During the use of the Informix database, when a checkpoint operation occurs, the database application is blocked from running until the checkpoint operation is complete. This can significantly degrade the performance of your database. This article will introduce the principle and application of non-blocking checkpoint and RTO strategy in Informix 11 database, and hope that we can have a more comprehensive understanding of non-blocking checkpoint and RTO strategy.
As we know, checkpoints are a very important operation of the database server, which is used to liquidate all or part of the transactions and data in the buffer pool to disk, generating a consistency point for the database server, so that when the database server fails, it can be restarted at the established point.
The purpose of the checkpoint is to move the restart point in the logical log periodically forward. If the checkpoint does not exist and a failure occurs, the database server should handle all transactions that have been recorded in the logical log since the system was restarted.
Full checkpoint and Blur checkpoint
Prior to version Informix 11, Informix had two types of checkpoints, one being a complete or synchronous checkpoint (full or sync checkpoints), and the other a blur checkpoint (fuzzy checkpoints). A full or synchronized checkpoint will liquidate all modified data in the buffer pool to disk and establish a consistency point for the database server. Typically, when a full or synchronous checkpoint occurs, things in the database server are blocked until the checkpoint operation completes. When the checkpoint lasts a long time, it can have a significant impact on system performance.

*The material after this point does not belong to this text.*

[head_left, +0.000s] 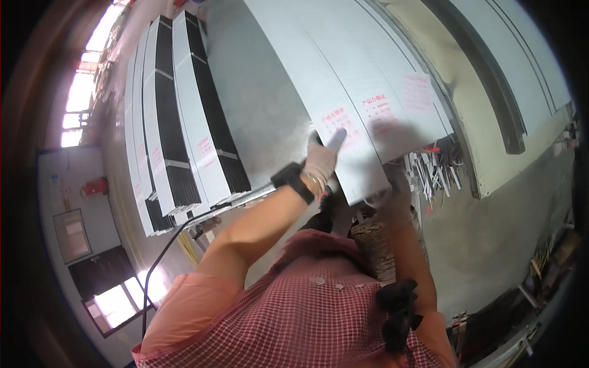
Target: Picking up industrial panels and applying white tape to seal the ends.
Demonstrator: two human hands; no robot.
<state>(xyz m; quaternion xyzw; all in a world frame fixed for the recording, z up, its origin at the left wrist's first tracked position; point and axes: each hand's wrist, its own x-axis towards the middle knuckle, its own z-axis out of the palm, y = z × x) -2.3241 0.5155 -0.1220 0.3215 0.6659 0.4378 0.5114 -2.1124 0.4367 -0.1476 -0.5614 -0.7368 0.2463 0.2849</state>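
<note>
A long white panel strip (361,170) with red print near its end lies lengthwise away from me and juts past the near edge. My left hand (321,161), in a pale glove with darker fingertips, is closed on the left edge of this strip, one finger lying on its top face. My right hand (396,197) is at the strip's near right corner, smeared by motion and shadow, so its fingers cannot be made out. More white panels (392,116) with similar red print lie side by side to the right of the strip.
Strapped stacks of white strips with dark edges (211,132) stand at left on the grey tabletop (257,92). Thin white strips (429,175) hang in a bunch right of my right hand. A dark long bar (485,67) lies on a cream-edged table at right. A black cable (161,257) runs at lower left.
</note>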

To reduce the impact of checkpoint on system performance, starting with the Informix 9.2 release, Informix introduced the concept of a fuzzy checkpoint, using a fuzzy checkpoint method that, like a full or synchronous checkpoint operation, would liquidate the data in the buffer pool to disk, but the data type of the database built into the The data changed by the Insert,update and delete operations will not be cleared to disk so that the duration of each blur checkpoint operation will be significantly reduced, thus reducing the impact on system performance.
The system produces a blur checkpoint when the following conditions occur:
The checkpoint interval is set at a value that is typically set in the CKPTINTVL parameter of the Onconfig configuration file.
Physical log reaches 75% of total size
Perform administrative events such as increasing database space, adding blocks (chunk)
Execute onmode-c Fuzzy command
The system produces a full or synchronous checkpoint when the following conditions occur:
When you use the Ontape or On-bar command for a backup or restore operation
When the database server completes a quick restore (fast recovery) or full recovery (ull recovery)
One checkpoint per logical log space: Informix Dynamic Server cannot overwrite the logical log that contains the current checkpoint, so it must trigger a checkpoint before moving to that logical log
Execute onmode-c command
Perform a normal database server shutdown operation
When a full checkpoint operation or a blur checkpoint operation occurs, the database server performs the following series of actions:
Blocking transactions
To liquidate data from the physical log buffer to disk
Liquidate the modified data in the buffer to disk. In the case of a Blur checkpoint, the Informix page cleanup thread will liquidate the change data generated by the inserts, deletes, updates operations to disk, and the change data generated by inserts, deletes, and updates operations will not be cleared to disk If it is a full checkpoint, the Informix page cleanup thread will liquidate all the changed data to disk.
Writes the checkpoint completion record to the logical log buffer, while the checkpoint information is updated to the System reservation page.
To liquidate data from the logical log buffer to disk
Logically emptying the physical log
Before Informix version 11, both a full checkpoint operation and a Blur checkpoint operation would block the transaction and affect system performance. Therefore, users need to use a variety of methods to minimize the full checkpoint operation and Blur checkpoint operation duration. Typically, the user adjusts the LRU parameter to a very small number, reducing the checkpoint time by continuously clearing the data in the buffer pool. However, when the LRU parameter is adjusted to a very small amount of time, it will reduce the write operation buffering, the CPU resources, and increase the contention for the buffer pool, but also affect the performance of the system OLTP. System optimization is a very difficult task. In addition, when a large number of transactions are blocked, the fuzzy checkpoint operation time is unpredictable, at the same time, the use of Fuzzy checkpoint operation, the database server fault recovery time has become unpredictable.
Before Informix version 11, checkpoint operations can also confuse the user for system response time and system recoverability: If the checkpoint interval is short, the system recovers well, but more transactions are blocked, and if the checkpoint is long spaced and fewer transactions are blocked, the system will recover longer.